In a recent Money Magazine study, private schools rank no better scholastically than comparable public schools.

Numerous studies confirm parental education and family income have powerful effects on educational achievement. Because 50% more private school youngsters than public schools youngsters have college-graduate parents, and higher education translates into higher income, it is surprising that private schools do not leave public school students in the dust.

In addition, most public schools are doing well, improving, or--especially in the inner cities--need more help, not abandonment. Public schools' test scores have risen, not fallen, and minority students have made the most progress ("Student Achievement and the Changing American Family," 1995 Rand Corporation study).

Public schools have been unfairly discredited in large part by religious right groups who want to undermine public schools in order to promote their highly sectarian private schools. For an example, visit The Children Trap, a guidebook on how to destroy public schools.


COMPETITION: No proof exists that competition would improve schools.

Markets develop products to satisfy people's tastes or needs according to their ability to pay. A school's selling points could be ethnic, gender, social, cultural or religious homogeneity; convenience, a winning sports team, or a promise of easier programs and better grades.

Markets do not always promote quality...look at junk food and TV sitcoms.

Competition is not fair if the playing field is not level. Public schools must serve all children and remain accountable to the public; private schools do not.

Poor neighborhoods often lack department stores, grocery stores, banks and other services. What incentive would there be for schools to locate there?

Education is a vital public good, and competition is about wiping out your competitor, not making him better.

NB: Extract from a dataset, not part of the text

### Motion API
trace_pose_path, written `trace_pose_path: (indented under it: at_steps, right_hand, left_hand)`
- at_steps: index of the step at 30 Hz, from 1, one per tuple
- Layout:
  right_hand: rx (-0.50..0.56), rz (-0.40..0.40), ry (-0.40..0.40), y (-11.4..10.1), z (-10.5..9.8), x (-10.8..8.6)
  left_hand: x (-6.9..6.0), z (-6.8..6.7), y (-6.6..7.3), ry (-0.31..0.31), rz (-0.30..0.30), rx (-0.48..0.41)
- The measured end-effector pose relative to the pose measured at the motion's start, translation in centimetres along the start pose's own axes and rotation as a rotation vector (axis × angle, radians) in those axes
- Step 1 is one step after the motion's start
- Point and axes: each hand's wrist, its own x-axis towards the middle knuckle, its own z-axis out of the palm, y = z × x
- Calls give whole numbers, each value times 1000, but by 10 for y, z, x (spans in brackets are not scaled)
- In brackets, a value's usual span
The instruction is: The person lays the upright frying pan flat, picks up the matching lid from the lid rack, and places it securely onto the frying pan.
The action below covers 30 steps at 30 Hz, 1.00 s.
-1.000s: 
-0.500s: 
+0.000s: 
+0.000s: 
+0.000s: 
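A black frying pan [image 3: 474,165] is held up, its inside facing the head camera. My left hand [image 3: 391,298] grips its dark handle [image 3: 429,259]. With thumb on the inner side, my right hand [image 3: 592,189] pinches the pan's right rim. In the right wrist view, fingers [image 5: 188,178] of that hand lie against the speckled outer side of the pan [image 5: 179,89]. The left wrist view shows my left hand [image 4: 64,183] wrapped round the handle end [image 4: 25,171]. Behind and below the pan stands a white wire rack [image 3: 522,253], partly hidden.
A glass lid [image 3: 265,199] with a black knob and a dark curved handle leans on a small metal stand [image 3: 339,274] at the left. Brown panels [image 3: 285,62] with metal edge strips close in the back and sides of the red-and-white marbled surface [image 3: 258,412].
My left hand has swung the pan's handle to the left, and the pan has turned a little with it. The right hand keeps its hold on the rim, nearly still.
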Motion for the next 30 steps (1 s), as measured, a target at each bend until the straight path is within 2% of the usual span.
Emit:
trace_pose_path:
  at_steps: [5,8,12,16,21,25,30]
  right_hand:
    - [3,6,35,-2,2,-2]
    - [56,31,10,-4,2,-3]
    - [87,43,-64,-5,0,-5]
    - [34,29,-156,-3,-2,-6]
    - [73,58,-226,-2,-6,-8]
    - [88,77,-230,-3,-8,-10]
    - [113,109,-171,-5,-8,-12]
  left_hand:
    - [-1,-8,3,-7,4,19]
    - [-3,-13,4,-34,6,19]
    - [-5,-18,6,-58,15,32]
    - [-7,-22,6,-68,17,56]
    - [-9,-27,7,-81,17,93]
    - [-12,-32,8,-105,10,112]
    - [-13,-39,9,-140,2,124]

Other pro-voucher arguments are as blatantly illogical as the ones of choice and competition:

"The money does not go to the school but to the family"...who then gives the money to a private school of their choice. Simply passing public funds through a family does not alter the fact that public money is subsidizing private and sectarian schools.

"With tuition tax credits, parents use their own money, not the government's." Tax credits are public dollars the government has relinquished. Even though the funds are not cycled through the IRS, the fact remains that tax dollars which would be used for public schools are going to private schools.

"Parents of private school students pay double taxes...to support both the public and private schools." Private school tuition is not a tax, it is an additional expense some parents have chosen to pay. We all benefit from an educated citizenry and are expected to support certain basic public services whether we use them or not. However, with vouchers all taxpayers will be doubly taxed--once for private and once for public schools.

FINALLY...
Watch the use of words. Voucher proponents say scholarships, not vouchers; parents' taxes, not public taxes; government schools, not public schools. They don't talk about the money that will be taken from public schools, or how private schools and middle/upper class students will benefit more than inner-city kids. They do not mention that public funds will be used to teach specific religious beliefs...beliefs that sometimes include the denigration of other religions.

Voucher programs are not grass-roots driven but are often promoted by wealthy foundations with political agendas. In Milwaukee, the Bradley Foundation directed $7 ½ million toward diverting public school funds to private and parochial schools. Not surprisingly, Milwaukee is one of only two cities to have implemented voucher programs.